One of them was Riesner's great-grandfather. But his family doesn't know much about it. And even now, close to a century later, residents seem to be hush-hush about it.
That got Riesner, a 19-year-old urban studies major at the University of Minnesota, wondering what share of Minnesota farmers hid stills in basements, barns and brush piles to turn grain into alcohol. While at the State Fair this year, he submitted the query to Curious Minnesota, the Star Tribune's community-driven reporting project fueled by readers' questions.
Many Minnesota farmers were hocking hooch to pay bills during Prohibition — particularly in the central part of the state. But the precise share isn't known because production and sales weren't being counted or measured in a formal way.
Brad Carlson, a University of Minnesota Extension educator and self-proclaimed agricultural history buff, believes a small percentage of farmers accounted for widespread production in many rural areas.

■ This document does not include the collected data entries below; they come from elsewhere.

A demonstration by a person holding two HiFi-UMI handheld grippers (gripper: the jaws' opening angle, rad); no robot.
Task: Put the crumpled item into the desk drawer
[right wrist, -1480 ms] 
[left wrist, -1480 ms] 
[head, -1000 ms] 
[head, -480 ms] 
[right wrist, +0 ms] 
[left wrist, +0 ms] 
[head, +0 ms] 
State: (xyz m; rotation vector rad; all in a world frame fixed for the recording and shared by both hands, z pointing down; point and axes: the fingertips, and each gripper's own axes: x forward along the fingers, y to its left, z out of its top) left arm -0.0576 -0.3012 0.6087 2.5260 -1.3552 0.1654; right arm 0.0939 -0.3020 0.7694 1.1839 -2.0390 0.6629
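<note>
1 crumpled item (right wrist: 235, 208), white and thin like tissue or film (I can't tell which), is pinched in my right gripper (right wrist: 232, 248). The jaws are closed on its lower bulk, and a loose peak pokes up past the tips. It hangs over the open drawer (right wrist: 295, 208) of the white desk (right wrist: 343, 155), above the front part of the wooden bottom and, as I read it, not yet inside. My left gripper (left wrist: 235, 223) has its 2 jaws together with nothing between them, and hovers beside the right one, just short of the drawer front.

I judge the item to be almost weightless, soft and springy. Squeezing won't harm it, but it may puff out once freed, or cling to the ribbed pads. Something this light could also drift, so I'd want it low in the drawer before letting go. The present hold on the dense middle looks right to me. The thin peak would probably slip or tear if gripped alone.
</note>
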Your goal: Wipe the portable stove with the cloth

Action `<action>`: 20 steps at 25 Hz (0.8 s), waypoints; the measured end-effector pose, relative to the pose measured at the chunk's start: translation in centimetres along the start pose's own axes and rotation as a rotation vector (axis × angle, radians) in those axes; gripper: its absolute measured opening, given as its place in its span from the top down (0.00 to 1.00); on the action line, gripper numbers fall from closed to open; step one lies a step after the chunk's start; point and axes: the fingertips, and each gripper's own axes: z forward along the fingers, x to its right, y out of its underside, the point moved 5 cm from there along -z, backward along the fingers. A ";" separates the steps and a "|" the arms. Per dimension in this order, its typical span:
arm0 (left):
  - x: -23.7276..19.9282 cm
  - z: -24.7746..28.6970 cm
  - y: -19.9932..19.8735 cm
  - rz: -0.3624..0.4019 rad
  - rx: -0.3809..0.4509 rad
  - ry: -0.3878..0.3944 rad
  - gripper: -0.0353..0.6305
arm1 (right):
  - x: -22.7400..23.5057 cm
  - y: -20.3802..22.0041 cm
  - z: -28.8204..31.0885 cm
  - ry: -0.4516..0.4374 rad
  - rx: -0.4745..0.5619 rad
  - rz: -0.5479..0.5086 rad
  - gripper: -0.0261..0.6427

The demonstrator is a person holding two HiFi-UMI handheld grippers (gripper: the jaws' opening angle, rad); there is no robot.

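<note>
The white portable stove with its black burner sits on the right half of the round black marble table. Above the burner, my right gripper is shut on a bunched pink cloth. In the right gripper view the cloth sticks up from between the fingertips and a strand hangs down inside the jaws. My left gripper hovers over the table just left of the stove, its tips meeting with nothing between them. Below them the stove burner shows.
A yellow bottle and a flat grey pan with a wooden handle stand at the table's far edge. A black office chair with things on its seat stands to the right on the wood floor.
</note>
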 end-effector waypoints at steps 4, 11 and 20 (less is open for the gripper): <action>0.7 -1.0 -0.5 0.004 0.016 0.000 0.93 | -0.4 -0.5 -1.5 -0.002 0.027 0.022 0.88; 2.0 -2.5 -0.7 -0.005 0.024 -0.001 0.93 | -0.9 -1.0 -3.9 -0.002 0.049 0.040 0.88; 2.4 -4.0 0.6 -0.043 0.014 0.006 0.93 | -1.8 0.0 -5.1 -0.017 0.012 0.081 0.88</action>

"It may not have been 'everyone is doing it,'" he said. "But it probably was more like, 'everywhere you go, someone is doing it.'"
Rural distilling centers
Federal law banned the manufacture, transportation and sale of intoxicating liquors between 1920 and 1933. Prohibition was difficult to enforce, however, because moonshine was made anywhere from small stills buried in backyards to large distilleries run by mobsters.